NB: Ortlund is proposing as an authoritative rule: that Scripture is the only authoritative rule. But this rule is not Scripture. The rule is therefore not authoritative.
What looks contradictory is stating that the Bible is an authority on the basis of the principle, which seemingly needs to be an authoritative rule in just that same sense.

Ortlund should weaken the principle to avoid the problem.
Ortlund could say our judgments about Scripture, including judgment that 'sola scriptura' is true, are fallible.

But this weakened principle looks uninteresting.
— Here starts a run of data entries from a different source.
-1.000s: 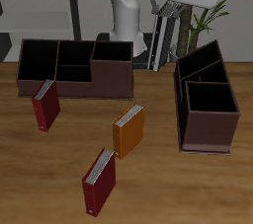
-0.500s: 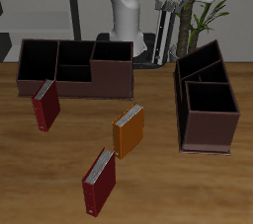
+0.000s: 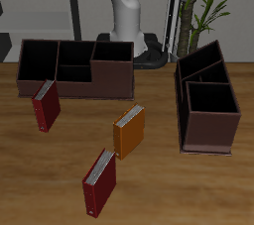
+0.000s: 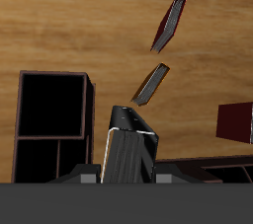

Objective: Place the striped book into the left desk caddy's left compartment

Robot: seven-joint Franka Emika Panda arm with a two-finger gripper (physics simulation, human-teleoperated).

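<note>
We see a brown caddy [image 3: 74, 68] standing broadside toward the back of the tabletop [image 3: 169, 194]. A dark red book [image 3: 45, 106] lies just in front of its low end. A second dark red book [image 3: 98, 182] lies close to the tabletop's front edge. An orange book [image 3: 129, 132] lies between them, near the middle of the tabletop. All three books lie apart from one another and from both caddies.

Moving on, the end effector [image 4: 126, 178] hangs high above the back of the tabletop, and the exterior view's upper edge cuts most of it off. In the wrist view its two fingers [image 4: 90, 179] are closed on the striped book [image 4: 128, 149]. We see the book end-on, with fine dark and pale lines on its cover. It is in the air, clear of the tabletop and of every compartment.

Last comes the left desk caddy [image 3: 210, 120], seen end-on, with its long side running from the front toward the back edge. Its tall box faces the tabletop's front edge. Its left compartment [image 3: 198, 62], the wide low section, lies at the far end, nearer the back edge. We see no book in it. In the wrist view the same caddy shows beside the held book as dark square cells.
</note>
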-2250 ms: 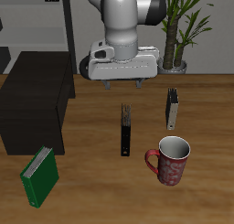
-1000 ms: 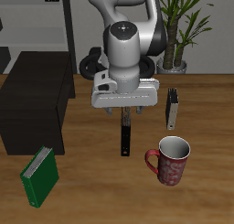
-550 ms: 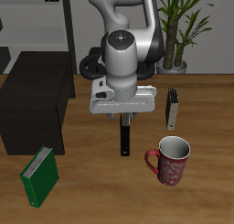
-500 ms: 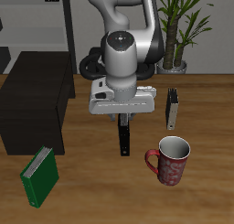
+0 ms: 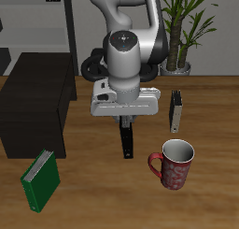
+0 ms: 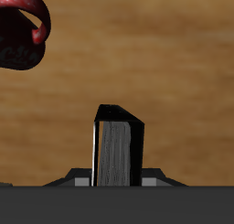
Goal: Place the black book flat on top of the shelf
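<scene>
The black book (image 5: 127, 139) stands upright on its edge on the wooden table, near the middle. My gripper (image 5: 126, 119) is lowered straight over it and covers its upper part. In the wrist view the book (image 6: 117, 147) fills the gap between my fingers (image 6: 83, 181), which sit against its two sides, so the gripper looks shut on it. The book's lower edge is at the table. The shelf (image 5: 33, 102), a low dark cabinet with a flat top, stands at the table's side, away from the gripper.
A dark red mug (image 5: 175, 164) stands near the front, beside the black book; it also shows in the wrist view (image 6: 18, 31). A small grey-black book (image 5: 175, 111) stands farther back. A green book (image 5: 40, 181) leans in front of the shelf. A potted plant (image 5: 182, 27) and a grey rack (image 5: 37, 18) are at the back.
The arm came down from above the table onto the black book. In the last half second it has stayed nearly still over the book.
</scene>
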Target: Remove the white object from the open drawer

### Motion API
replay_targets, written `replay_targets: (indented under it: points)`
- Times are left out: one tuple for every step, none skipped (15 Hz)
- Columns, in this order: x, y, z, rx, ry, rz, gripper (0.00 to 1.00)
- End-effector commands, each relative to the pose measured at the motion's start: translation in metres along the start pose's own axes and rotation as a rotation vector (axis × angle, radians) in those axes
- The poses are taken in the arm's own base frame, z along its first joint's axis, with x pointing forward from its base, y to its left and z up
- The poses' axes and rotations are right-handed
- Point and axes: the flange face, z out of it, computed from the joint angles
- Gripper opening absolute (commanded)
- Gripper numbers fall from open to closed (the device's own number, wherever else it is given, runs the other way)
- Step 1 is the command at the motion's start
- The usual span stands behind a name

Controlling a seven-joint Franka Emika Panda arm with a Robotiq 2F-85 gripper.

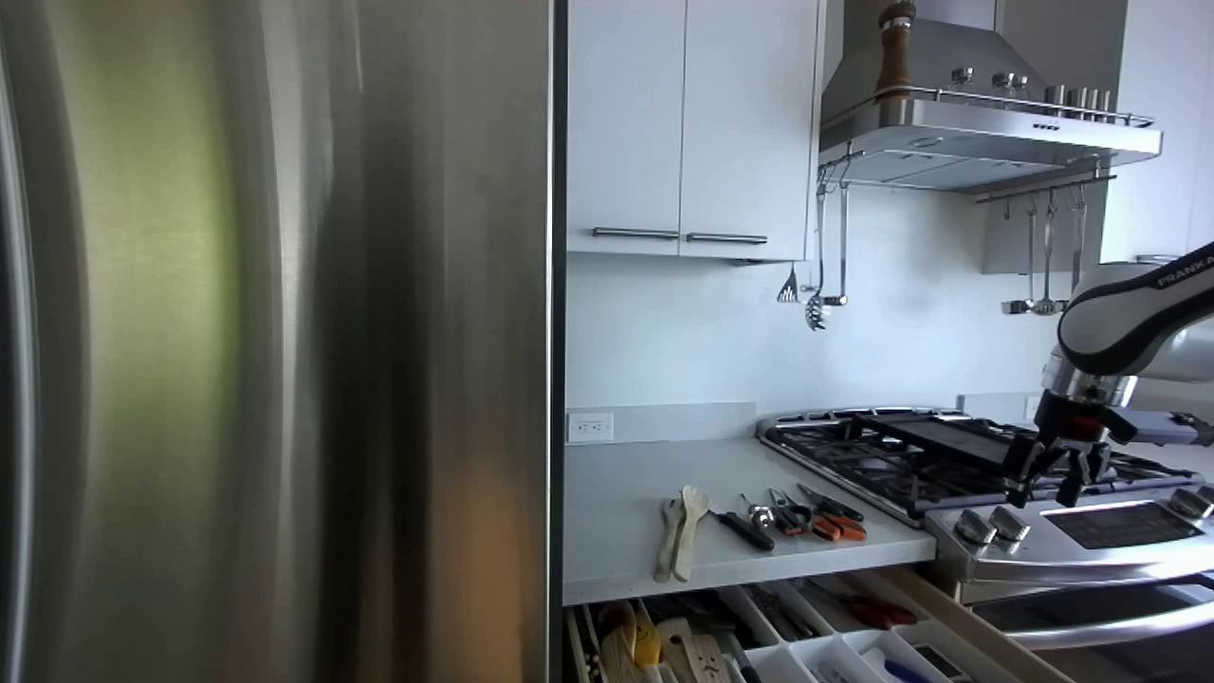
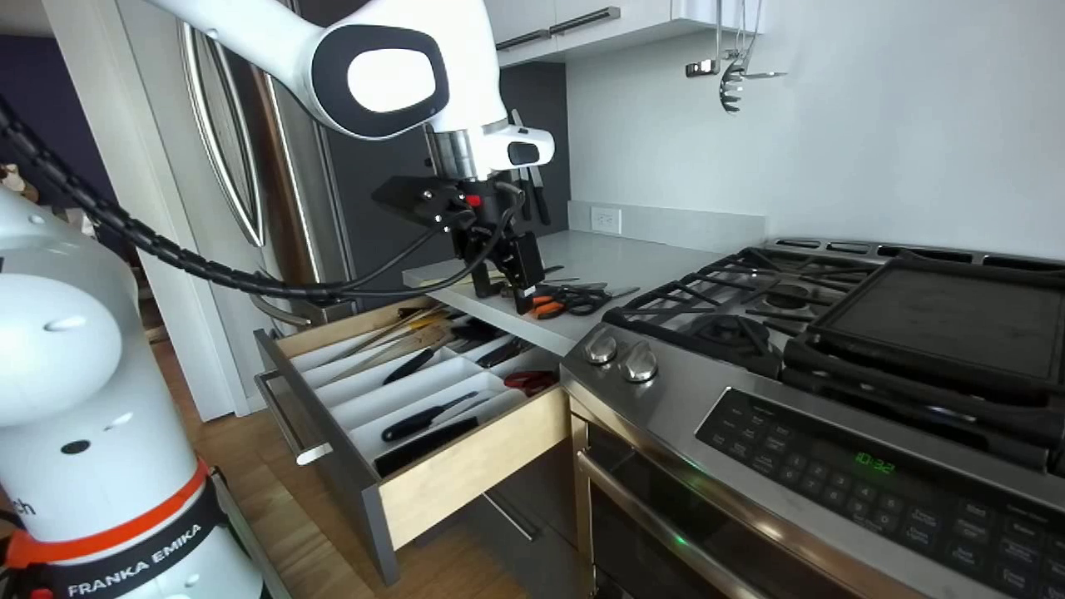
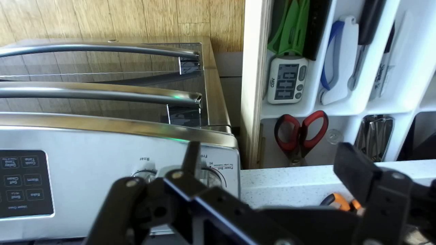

It is not uniquely Protestant to think all human judgements could (in theory) be false, if God didn't protect them.
The idea is likely Scripture gets its authority from God directly, and is inspired/inerrant, whereas neither the principle nor anything else gets its authority from God directly. But there seems to be an implicit equivocation on the term 'authority'.
Scripture cannot be an authority *in the same sense* as a dogmatic authority would be, since Scripture cannot make meta-Scriptural judgments about itself that dogmatic authority is supposed to provide (e.g., the canon is not determined by Scripture).
If Scripture could not be an authority *in that sense*, and we rule out anything infallible other than Scripture, I suggest Ortlund ought to state his principle thus:

'There are no [public, human] judgments about Scripture which could bind us. Only what God judges can bind us.'
Ortlund's principle, stated this way, looks consistent. It would hold that no judgments about what God says are infallible, whether made by myself or anyone else, but only judgments made by God. This seems to me pretty close to how JH Newman and Karl Barth understood this rule.
But there is a problem which Barth and Newman recognized with this principle, even restated: Scripture is not identical with God or His judgments.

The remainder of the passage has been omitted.